Task instructions
Here you must reproduce each line of the data exactly.

══ Collected material ══

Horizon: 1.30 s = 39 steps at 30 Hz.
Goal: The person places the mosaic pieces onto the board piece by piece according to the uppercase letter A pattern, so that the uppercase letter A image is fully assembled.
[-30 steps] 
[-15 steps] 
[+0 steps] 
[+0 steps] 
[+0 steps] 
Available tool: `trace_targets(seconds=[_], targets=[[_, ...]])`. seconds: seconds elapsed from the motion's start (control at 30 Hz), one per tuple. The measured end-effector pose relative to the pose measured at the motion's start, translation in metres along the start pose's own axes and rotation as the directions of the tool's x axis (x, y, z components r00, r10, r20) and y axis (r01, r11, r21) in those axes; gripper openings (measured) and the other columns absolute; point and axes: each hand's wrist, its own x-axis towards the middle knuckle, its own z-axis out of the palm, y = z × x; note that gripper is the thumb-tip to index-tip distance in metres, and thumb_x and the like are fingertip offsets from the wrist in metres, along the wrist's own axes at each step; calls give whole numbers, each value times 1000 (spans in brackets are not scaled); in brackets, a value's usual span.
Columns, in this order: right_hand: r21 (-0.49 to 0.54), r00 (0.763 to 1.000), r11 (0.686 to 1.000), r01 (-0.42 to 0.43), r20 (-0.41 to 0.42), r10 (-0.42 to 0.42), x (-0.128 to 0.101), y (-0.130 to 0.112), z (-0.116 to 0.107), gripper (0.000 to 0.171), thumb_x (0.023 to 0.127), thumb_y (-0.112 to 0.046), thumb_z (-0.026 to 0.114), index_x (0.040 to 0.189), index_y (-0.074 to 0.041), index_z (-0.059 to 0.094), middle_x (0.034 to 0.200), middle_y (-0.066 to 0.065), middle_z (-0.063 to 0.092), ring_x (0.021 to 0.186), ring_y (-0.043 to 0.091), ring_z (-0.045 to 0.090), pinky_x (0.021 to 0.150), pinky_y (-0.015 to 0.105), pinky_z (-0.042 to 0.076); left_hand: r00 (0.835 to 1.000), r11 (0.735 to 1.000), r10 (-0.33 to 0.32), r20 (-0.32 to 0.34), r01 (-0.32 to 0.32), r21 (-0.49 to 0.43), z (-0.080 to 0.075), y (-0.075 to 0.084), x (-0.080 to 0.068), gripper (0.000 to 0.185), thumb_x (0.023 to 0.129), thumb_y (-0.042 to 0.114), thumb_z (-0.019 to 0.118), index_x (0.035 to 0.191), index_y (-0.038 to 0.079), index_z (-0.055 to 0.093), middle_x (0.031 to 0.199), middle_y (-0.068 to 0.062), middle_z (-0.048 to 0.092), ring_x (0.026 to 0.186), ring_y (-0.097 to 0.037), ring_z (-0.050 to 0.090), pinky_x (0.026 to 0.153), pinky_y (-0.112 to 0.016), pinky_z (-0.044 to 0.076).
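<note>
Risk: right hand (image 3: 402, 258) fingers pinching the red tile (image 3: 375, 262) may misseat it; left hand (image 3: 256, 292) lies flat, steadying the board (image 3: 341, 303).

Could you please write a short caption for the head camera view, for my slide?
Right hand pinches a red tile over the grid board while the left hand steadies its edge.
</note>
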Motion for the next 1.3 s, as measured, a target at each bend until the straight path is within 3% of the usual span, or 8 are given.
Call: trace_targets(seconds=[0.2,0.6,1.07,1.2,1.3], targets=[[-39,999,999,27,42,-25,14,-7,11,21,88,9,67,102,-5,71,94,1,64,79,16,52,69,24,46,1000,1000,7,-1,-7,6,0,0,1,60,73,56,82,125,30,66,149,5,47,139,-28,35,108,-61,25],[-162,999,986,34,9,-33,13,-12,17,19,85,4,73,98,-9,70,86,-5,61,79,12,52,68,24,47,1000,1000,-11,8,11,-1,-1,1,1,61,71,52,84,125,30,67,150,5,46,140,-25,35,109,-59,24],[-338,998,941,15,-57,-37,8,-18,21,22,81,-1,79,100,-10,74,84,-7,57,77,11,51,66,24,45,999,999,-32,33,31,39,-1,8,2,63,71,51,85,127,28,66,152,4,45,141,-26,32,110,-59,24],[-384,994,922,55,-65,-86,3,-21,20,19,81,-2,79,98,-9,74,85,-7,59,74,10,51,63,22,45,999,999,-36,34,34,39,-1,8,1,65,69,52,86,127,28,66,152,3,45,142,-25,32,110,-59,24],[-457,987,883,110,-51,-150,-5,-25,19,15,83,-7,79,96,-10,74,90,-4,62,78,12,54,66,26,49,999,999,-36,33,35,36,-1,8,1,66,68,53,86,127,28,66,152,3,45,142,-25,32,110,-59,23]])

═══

Task answer
Horizon: 1.30 s = 39 steps at 30 Hz.
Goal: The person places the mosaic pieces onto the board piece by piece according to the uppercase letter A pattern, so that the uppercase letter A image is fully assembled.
[-30 steps] 
[-15 steps] 
[+0 steps] 
[+0 steps] 
[+0 steps] 
Available tool: `trace_targets(seconds=[_], targets=[[_, ...]])`. seconds: seconds elapsed from the motion's start (control at 30 Hz), one per tuple. The measured end-effector pose relative to the pose measured at the motion's start, translation in metres along the start pose's own axes and rotation as the directions of the tool's x axis (x, y, z components r00, r10, r20) and y axis (r01, r11, r21) in those axes; gripper openings (measured) and the other columns absolute; point and axes: each hand's wrist, its own x-axis towards the middle knuckle, its own z-axis out of the palm, y = z × x; note that gripper is the thumb-tip to index-tip distance in metres, and thumb_x and the like are fingertip offsets from the wrist in metres, along the wrist's own axes at each step; calls give whole numbers, each value times 1000 (spans in brackets are not scaled); in brackets, a value's usual span.
Columns, in this order: right_hand: r21 (-0.49 to 0.54), r00 (0.763 to 1.000), r11 (0.686 to 1.000), r01 (-0.42 to 0.43), r20 (-0.41 to 0.42), r10 (-0.42 to 0.42), x (-0.128 to 0.101), y (-0.130 to 0.112), z (-0.116 to 0.107), gripper (0.000 to 0.171), thumb_x (0.023 to 0.127), thumb_y (-0.112 to 0.046), thumb_z (-0.026 to 0.114), index_x (0.040 to 0.189), index_y (-0.074 to 0.041), index_z (-0.059 to 0.094), middle_x (0.034 to 0.200), middle_y (-0.066 to 0.065), middle_z (-0.063 to 0.092), ring_x (0.021 to 0.186), ring_y (-0.043 to 0.091), ring_z (-0.045 to 0.090), pinky_x (0.021 to 0.150), pinky_y (-0.015 to 0.105), pinky_z (-0.042 to 0.076); left_hand: r00 (0.835 to 1.000), r11 (0.735 to 1.000), r10 (-0.33 to 0.32), r20 (-0.32 to 0.34), r01 (-0.32 to 0.32), r21 (-0.49 to 0.43), z (-0.080 to 0.075), y (-0.075 to 0.084), x (-0.080 to 0.068), gripper (0.000 to 0.185), thumb_x (0.023 to 0.129), thumb_y (-0.042 to 0.114), thumb_z (-0.019 to 0.118), index_x (0.035 to 0.191), index_y (-0.038 to 0.079), index_z (-0.055 to 0.093), middle_x (0.031 to 0.199), middle_y (-0.068 to 0.062), middle_z (-0.048 to 0.092), ring_x (0.026 to 0.186), ring_y (-0.097 to 0.037), ring_z (-0.050 to 0.090), pinky_x (0.026 to 0.153), pinky_y (-0.112 to 0.016), pinky_z (-0.044 to 0.076).
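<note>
Risk: right hand (image 3: 402, 258) fingers pinching the red tile (image 3: 375, 262) may misseat it; left hand (image 3: 256, 292) lies flat, steadying the board (image 3: 341, 303).

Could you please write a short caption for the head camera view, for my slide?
Right hand pinches a red tile over the grid board while the left hand steadies its edge.
</note>
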Motion for the next 1.3 s, as measured, a target at each bend until the straight path is within 3% of the usual span, or 8 are given.
Call: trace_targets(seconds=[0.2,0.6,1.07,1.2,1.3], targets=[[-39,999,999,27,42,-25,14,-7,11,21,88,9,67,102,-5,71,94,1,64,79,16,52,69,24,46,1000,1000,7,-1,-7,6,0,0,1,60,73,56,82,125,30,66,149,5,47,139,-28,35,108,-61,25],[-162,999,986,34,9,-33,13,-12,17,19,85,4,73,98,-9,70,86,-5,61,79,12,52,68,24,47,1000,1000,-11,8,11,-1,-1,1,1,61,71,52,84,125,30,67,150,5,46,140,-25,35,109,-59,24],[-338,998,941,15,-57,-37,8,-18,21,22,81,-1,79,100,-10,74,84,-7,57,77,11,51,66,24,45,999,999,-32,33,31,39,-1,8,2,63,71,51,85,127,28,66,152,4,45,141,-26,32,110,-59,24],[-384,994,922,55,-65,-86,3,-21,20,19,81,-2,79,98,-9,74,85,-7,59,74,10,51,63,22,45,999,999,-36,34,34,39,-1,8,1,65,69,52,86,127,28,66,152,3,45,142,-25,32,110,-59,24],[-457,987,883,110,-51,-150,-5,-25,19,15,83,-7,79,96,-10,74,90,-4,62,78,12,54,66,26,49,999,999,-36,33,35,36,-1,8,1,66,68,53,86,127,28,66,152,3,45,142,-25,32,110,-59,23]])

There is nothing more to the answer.